Preparing for the Fall

The market is widely referred to as a discounting mechanism. However, its ability to discount anything extends only as far as the collective knowledge of its participants. And to be blunt, the vast majority of today’s investors— professional or otherwise— know little if anything about making money in the market.
With the advent of discount brokerages— E*trade (ETFC), Ameritrade (AMTD), etc— in the late ‘90s, a huge wave of novice investors entered the US financial markets. Between 1990 and 2000, the number of US households invested in mutual funds doubled from 25 million to 50 million. This wave of new, uninformed money supported two major trends: the Tech Bubble, and the rise of the financial media.
Regarding the latter, in 1990, stock market developments were relegated to 15 minutes of coverage on major news programs.

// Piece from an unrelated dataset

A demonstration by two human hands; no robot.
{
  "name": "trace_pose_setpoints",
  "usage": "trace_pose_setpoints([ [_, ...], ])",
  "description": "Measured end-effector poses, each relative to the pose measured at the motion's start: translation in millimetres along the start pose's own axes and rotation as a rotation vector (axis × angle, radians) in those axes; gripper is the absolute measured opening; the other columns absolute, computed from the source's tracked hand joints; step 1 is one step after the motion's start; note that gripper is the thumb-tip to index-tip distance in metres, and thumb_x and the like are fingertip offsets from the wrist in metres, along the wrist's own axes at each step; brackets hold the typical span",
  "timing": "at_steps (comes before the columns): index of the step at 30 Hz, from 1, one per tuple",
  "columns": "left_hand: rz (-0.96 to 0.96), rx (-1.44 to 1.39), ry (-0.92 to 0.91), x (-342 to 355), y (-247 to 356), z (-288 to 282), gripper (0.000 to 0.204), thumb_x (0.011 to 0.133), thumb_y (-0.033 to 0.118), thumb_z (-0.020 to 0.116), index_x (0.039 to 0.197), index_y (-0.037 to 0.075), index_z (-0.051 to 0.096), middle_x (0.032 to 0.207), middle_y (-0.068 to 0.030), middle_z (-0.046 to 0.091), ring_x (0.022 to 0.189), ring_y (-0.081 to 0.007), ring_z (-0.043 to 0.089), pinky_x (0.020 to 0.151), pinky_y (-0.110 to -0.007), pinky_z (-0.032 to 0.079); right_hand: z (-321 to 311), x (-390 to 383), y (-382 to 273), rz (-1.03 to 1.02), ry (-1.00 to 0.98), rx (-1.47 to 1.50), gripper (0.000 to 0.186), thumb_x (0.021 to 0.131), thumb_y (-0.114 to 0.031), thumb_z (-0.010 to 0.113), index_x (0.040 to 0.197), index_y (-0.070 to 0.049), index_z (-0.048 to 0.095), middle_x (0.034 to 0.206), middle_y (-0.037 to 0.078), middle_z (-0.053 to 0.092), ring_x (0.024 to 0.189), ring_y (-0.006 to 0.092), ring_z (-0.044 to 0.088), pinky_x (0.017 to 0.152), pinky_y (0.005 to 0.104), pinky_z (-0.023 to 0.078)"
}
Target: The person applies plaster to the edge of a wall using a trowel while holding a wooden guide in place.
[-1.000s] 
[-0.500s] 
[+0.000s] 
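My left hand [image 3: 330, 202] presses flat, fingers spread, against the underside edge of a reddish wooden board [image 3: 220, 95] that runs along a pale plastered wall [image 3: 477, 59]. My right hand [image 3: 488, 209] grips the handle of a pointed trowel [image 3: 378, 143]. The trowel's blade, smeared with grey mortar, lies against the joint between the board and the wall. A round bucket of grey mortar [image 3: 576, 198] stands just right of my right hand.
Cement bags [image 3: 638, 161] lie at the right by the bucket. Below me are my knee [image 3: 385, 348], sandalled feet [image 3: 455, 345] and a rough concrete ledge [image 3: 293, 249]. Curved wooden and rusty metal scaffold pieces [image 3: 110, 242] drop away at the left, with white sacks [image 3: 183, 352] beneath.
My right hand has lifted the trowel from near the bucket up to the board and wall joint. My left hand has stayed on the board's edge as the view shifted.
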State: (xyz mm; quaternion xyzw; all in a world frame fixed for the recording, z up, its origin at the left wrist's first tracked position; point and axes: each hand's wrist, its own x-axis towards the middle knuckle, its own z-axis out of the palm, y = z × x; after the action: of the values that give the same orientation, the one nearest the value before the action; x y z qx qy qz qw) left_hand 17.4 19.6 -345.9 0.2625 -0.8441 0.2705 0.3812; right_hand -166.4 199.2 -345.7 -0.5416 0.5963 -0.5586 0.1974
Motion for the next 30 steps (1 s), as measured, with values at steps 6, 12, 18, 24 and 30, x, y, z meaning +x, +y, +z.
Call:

Only ten years later, there were at least three entire channels—CNBC, Bloomberg, CNNfn— devoted solely to financial markets. The commentators and hosts of these shows looked good on camera, spoke knowledgably enough about markets, but in reality, didn’t have a clue what they were talking about. Their job was to provide content in large quantities, not content of high quality.
The issue of ignorance extends beyond individual investors to professional traders. As Bill King put it in an earlier essay, “There is a whole generation of traders whose knowledge of investing and financial history dates back to 1990 at most. Put another way, there are thousands and thousands of guys in their 40s who trade for a living and have never seen a real bear market or recession.”
These investors, while more sophisticated than their novice counterparts, are almost equally ignorant of any market development outside of their trading models and investment frameworks.
I mention all of this to illuminate why the market has rallied in the last two months, why investors need to be extremely cautious right now, and why the potential for a major market plunge in the coming months has increased dramatically.
As much as the financial media likes to refer to the Bear Stearns bailout and the Federal Reserve’s other recent actions as unprecedented, the reality is that similar events have occurred in the past. And history offers some striking advice as to what to expect for the remainder of 2008.
There have been three March financial crisis and subsequent interventions in the 20th century alone—1907, 1929, and 1980. And while the ones intervening changed— JP Morgan in 1907, Herbert Hoover in 1929, and Jimmy Carter in 1980— the effects of the interventions were always the same: The intervention marked a temporary bottom followed by a brief two to three month rally, then a very ugly fall (literally and seasonally).
Even if we overlook the intervention, the market has followed a similar pattern— brief summer rally followed by an awful fall— in years in which the first quarter was soft or recessionary. It did this in 1990, 2000, 2001, and 2002. Thus far, the market has followed this pattern to a “T”— the first quarter for 2008 was definitely a recessionary one and stocks have since posted a 2-3 month rally.
Thus, I believe the market is ripe for a major (20% or more) downturn in the coming months. Novice investors would do well to shift a sizable portion of their portfolios to cash.